You can never know the type of lambda function because what logically happens is the compiler generates a (local) class with the function call operator overloaded and a lexical closure is represented by data members of that (local) class. This is what logically happens for a lambda function such as:
auto foo = [](int x, int y) { return x + y; };
The compiler logically does this:
struct CompilerGeneratedName { void operator()(int x, int y) const { return x + y; } };
CompilerGeneratedName foo;
Since the compiler generates a (local) class, it generates a name and therefore you can never explicitly write the type, you can only deduce the type from either type deductions of template function arguments or using auto/decltype.
Also C++0x closures are statically allocated so you couldn't safely return a raw C++0x closure anyway.
Still there are few ways you can achieve this, the first is more flexible and supports lambda functions which capture lexical scopes. Use std::function, if you have a lambda function which isn't capturing anything from outer scope then you can use function pointers but this conversion is more for working with legacy code than anything.

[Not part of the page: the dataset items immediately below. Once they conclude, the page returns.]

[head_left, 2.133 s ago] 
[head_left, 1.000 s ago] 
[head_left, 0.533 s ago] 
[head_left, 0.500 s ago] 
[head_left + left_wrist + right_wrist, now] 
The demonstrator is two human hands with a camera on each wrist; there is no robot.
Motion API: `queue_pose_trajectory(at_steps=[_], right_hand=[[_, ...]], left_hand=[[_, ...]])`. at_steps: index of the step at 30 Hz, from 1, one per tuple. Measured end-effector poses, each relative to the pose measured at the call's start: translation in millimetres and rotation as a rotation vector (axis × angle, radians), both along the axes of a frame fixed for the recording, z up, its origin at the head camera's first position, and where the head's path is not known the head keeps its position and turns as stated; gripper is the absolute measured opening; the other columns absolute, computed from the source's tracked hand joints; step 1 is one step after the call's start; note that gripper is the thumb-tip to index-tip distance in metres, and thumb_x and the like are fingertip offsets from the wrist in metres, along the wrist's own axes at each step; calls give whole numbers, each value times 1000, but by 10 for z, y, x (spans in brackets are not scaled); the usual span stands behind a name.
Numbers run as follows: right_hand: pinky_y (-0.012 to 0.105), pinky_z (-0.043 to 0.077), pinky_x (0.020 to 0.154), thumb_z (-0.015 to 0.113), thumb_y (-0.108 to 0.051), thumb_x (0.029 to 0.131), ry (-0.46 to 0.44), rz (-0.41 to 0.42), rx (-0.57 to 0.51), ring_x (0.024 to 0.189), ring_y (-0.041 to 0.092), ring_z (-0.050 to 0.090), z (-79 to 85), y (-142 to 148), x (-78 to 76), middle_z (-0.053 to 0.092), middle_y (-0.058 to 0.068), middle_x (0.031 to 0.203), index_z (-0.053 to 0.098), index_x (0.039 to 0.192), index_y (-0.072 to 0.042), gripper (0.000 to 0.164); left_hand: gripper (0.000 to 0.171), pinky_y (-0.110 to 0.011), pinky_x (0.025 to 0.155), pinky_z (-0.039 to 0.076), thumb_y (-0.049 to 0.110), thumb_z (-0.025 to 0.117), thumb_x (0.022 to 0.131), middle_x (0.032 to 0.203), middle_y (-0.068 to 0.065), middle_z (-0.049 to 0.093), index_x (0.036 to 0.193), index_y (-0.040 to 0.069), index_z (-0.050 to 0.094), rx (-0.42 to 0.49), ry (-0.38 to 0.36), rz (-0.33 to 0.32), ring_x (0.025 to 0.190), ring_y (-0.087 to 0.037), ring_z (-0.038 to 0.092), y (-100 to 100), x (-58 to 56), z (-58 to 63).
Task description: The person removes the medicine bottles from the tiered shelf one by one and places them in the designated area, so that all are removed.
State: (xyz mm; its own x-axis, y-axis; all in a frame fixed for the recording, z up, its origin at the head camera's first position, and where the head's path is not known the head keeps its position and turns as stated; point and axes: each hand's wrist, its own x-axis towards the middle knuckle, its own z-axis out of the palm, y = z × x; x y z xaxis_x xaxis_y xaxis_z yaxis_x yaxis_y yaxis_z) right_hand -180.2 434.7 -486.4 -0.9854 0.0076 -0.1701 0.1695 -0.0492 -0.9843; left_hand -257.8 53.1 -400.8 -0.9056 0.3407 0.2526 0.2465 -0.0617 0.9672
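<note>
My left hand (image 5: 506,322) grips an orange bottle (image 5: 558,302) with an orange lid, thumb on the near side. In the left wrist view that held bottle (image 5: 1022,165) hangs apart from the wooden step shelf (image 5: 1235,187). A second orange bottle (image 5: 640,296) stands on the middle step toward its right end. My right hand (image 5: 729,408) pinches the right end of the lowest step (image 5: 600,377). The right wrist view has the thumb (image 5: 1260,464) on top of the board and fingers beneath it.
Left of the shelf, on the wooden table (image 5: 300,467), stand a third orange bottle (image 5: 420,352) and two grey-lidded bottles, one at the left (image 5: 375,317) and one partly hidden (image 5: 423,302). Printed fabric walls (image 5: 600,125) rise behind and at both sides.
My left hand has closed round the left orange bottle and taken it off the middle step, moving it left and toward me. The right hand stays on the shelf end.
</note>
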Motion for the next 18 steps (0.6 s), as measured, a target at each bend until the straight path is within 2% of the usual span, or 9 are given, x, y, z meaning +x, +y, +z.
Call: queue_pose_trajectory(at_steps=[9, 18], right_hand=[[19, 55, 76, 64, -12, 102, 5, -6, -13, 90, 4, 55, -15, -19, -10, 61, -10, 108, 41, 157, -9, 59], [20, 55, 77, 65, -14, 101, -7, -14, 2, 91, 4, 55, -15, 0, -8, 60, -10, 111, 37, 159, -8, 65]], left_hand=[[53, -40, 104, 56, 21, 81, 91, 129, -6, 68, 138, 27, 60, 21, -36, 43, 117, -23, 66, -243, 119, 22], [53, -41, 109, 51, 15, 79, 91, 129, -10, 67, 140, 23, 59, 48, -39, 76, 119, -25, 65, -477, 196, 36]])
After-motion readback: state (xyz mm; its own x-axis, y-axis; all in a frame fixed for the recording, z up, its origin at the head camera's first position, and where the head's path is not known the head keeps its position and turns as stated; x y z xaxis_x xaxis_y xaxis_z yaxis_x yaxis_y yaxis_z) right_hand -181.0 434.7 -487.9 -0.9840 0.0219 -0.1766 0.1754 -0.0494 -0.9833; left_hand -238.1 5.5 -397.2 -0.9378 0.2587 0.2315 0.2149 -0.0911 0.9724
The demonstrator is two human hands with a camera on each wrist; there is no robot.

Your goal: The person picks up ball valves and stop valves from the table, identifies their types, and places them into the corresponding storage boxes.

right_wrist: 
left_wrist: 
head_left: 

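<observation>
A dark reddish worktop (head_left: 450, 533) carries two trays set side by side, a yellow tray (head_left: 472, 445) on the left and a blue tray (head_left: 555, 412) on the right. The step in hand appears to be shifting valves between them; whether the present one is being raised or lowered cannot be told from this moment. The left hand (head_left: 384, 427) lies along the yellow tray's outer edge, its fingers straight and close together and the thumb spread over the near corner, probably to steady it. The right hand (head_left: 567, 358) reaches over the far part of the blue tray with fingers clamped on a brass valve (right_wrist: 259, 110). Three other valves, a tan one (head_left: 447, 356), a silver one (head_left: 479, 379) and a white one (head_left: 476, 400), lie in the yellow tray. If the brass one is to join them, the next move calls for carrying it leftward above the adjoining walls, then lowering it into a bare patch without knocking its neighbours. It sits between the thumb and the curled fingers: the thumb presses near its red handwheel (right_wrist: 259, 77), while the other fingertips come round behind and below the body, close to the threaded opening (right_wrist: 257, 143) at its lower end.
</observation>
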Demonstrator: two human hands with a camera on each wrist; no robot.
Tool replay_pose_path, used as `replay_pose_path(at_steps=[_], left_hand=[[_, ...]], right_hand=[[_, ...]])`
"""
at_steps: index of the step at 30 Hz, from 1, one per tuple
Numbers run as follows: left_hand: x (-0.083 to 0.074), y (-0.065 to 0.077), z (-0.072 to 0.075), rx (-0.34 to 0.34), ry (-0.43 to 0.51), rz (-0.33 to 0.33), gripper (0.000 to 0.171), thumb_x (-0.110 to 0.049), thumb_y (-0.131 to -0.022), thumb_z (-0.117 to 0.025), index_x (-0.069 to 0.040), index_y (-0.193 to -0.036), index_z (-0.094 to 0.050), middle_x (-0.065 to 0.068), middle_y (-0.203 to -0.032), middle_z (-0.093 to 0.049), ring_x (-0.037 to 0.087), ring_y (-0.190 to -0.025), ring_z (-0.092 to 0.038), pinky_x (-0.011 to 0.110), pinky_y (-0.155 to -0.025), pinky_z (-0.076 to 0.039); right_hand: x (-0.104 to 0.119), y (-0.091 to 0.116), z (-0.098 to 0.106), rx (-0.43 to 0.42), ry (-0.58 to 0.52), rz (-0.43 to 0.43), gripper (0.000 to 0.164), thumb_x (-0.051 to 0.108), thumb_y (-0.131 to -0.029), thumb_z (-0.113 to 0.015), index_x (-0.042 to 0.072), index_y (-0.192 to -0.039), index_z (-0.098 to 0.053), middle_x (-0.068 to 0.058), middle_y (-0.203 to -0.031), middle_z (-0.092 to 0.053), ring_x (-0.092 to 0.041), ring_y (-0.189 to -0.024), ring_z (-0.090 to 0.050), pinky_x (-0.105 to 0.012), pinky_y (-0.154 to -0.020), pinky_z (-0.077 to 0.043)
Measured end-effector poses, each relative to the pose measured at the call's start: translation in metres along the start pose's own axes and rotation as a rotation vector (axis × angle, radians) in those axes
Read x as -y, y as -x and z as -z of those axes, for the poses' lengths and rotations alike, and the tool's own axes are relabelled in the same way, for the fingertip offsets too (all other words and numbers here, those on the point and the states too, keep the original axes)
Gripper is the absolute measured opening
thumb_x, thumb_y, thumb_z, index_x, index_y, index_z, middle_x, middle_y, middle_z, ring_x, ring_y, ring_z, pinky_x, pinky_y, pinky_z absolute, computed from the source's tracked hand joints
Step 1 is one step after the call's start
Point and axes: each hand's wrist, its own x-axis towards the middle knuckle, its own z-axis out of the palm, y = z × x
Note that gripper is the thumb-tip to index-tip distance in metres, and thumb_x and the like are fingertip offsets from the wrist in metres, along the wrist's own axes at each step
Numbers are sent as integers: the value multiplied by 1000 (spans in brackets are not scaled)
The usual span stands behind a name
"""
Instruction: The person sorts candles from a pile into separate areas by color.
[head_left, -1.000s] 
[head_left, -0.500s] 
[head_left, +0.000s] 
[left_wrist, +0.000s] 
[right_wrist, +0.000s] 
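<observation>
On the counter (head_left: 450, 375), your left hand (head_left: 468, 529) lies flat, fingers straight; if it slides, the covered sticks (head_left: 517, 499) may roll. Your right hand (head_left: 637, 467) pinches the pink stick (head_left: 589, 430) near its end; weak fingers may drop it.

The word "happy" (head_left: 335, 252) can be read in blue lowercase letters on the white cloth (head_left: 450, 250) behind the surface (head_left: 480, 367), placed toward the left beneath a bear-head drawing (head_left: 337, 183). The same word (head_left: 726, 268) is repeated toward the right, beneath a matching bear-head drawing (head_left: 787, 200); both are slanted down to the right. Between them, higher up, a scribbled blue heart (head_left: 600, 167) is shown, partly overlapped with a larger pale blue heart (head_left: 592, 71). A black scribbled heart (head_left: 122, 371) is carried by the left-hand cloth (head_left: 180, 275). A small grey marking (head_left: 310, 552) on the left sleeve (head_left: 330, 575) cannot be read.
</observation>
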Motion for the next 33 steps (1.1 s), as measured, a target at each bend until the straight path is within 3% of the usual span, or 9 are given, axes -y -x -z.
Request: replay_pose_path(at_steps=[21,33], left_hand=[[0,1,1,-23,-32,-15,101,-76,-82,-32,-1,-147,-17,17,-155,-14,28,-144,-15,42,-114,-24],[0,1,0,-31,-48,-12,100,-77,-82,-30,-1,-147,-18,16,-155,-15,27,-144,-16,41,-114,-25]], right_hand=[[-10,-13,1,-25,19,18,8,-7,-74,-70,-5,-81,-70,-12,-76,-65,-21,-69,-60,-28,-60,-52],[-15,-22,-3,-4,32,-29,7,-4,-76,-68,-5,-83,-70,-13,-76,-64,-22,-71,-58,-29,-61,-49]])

So basically what you want is this:
std::function< int (int) > foo(int x)
{
return [x](int y)->int{return x * y;};
}
The reason why I kept on saying logically, is because this is how boost::lambda kind of works originally (even though C++03 does not allow local classes to used in template function arguments) and where the idea of adding lambda functions originate from but since this is a language feature now compiler vendors could implement it in different and more efficient ways like when capturing all of the environment by reference the compiler can just pass a pointer to the call stack instead of the logical way while still maintaining the logical view.